What is expected: Each line below is to be copied out exactly, and none may be omitted.

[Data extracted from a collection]
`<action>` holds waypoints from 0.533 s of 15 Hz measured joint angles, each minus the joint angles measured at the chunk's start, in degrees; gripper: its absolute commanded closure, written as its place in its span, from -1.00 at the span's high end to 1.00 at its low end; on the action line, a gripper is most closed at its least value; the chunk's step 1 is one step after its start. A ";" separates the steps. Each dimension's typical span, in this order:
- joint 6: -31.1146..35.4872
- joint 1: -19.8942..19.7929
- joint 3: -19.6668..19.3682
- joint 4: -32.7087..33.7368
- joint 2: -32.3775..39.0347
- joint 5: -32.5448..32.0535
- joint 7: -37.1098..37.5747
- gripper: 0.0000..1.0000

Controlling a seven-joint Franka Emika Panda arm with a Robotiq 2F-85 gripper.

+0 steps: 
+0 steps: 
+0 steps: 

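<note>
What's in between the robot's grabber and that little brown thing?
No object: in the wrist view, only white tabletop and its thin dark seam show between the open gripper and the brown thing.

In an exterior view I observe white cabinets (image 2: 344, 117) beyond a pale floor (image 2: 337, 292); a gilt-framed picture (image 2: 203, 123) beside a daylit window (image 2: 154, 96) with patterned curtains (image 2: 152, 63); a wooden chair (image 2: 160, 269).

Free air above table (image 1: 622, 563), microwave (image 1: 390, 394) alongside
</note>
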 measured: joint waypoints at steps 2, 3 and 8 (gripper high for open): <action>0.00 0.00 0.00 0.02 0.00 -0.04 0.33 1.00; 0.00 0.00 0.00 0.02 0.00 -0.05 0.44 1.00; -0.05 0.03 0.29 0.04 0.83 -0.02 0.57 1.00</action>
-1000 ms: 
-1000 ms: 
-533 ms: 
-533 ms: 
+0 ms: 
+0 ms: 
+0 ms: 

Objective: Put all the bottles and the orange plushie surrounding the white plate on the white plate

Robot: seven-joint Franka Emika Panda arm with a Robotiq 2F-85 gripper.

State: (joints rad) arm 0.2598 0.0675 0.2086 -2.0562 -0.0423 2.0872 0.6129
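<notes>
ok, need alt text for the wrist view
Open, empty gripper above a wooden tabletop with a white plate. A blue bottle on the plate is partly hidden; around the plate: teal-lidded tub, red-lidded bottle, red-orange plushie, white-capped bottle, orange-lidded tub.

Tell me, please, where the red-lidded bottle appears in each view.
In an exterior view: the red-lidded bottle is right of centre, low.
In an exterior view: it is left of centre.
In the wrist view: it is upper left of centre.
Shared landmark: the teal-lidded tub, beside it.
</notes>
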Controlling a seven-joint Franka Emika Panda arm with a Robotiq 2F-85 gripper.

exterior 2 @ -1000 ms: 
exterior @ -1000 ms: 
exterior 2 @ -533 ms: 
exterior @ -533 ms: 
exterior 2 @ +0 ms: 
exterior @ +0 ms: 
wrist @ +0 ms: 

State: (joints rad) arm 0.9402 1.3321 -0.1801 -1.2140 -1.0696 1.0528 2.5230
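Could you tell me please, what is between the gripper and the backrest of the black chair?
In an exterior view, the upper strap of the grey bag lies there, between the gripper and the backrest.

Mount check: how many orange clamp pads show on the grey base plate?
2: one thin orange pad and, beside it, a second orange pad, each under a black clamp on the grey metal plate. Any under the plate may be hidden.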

Written solution:
`<action>` holds waypoints from 0.533 s of 15 Hz measured joint angles, each minus the joint angles measured at the chunk's start, in degrees; gripper: its absolute commanded closure, written as its place in its span, from -1.00 at the span's high end to 1.00 at its low end; on the action line, a gripper is most closed at its least value; the chunk's step 1 is one step after its start. A ";" separates the steps. Each dimension's typical span, in this order:
- joint 6: -31.1146..35.4872
- joint 1: -19.8942..19.7929
- joint 3: -19.6668..19.3682
- joint 4: -32.7087..33.7368
- joint 2: -32.3775..39.0347
- joint 5: -32.5448..32.0535
- joint 7: -37.1098..37.5747
- gripper: 0.0000..1.0000

Controlling a seven-joint Franka Emika Panda arm with a Robotiq 2F-85 gripper.

+0 steps: 
+0 steps: 
+0 steps: 

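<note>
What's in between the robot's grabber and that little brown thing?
No object: in the wrist view, only white tabletop and its thin dark seam show between the open gripper and the brown thing.

In an exterior view I observe white cabinets (image 2: 344, 117) beyond a pale floor (image 2: 337, 292); a gilt-framed picture (image 2: 203, 123) beside a daylit window (image 2: 154, 96) with patterned curtains (image 2: 152, 63); a wooden chair (image 2: 160, 269).

Free air above table (image 1: 622, 563), microwave (image 1: 390, 394) alongside
</note>
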 measured: joint waypoints at steps 2, 3 and 8 (gripper high for open): <action>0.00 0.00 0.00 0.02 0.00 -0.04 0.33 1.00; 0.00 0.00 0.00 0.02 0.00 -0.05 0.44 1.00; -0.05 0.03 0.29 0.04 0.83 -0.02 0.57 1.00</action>
-1000 ms: 
-1000 ms: 
-533 ms: 
-533 ms: 
+0 ms: 
+0 ms: 
+0 ms: 

Objective: Put all the bottles and the orange plushie surrounding the white plate on the white plate

Robot: seven-joint Franka Emika Panda arm with a Robotiq 2F-85 gripper.

State: (joints rad) arm 0.2598 0.0675 0.2086 -2.0562 -0.0423 2.0872 0.6129
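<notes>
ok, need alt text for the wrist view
Open, empty gripper above a wooden tabletop with a white plate. A blue bottle on the plate is partly hidden; around the plate: teal-lidded tub, red-lidded bottle, red-orange plushie, white-capped bottle, orange-lidded tub.

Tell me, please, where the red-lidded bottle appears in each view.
In an exterior view: the red-lidded bottle is right of centre, low.
In an exterior view: it is left of centre.
In the wrist view: it is upper left of centre.
Shared landmark: the teal-lidded tub, beside it.
</notes>
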Controlling a seven-joint Franka Emika Panda arm with a Robotiq 2F-85 gripper.

exterior 2 @ -1000 ms: 
exterior @ -1000 ms: 
exterior 2 @ -533 ms: 
exterior @ -533 ms: 
exterior 2 @ +0 ms: 
exterior @ +0 ms: 
wrist @ +0 ms: 

State: (joints rad) arm 0.9402 1.3321 -0.1801 -1.2140 -1.0696 1.0528 2.5230
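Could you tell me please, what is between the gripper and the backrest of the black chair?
In an exterior view, the upper strap of the grey bag lies there, between the gripper and the backrest.

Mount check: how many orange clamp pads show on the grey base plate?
2: one thin orange pad and, beside it, a second orange pad, each under a black clamp on the grey metal plate. Any under the plate may be hidden.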

The output above is complete as it stands.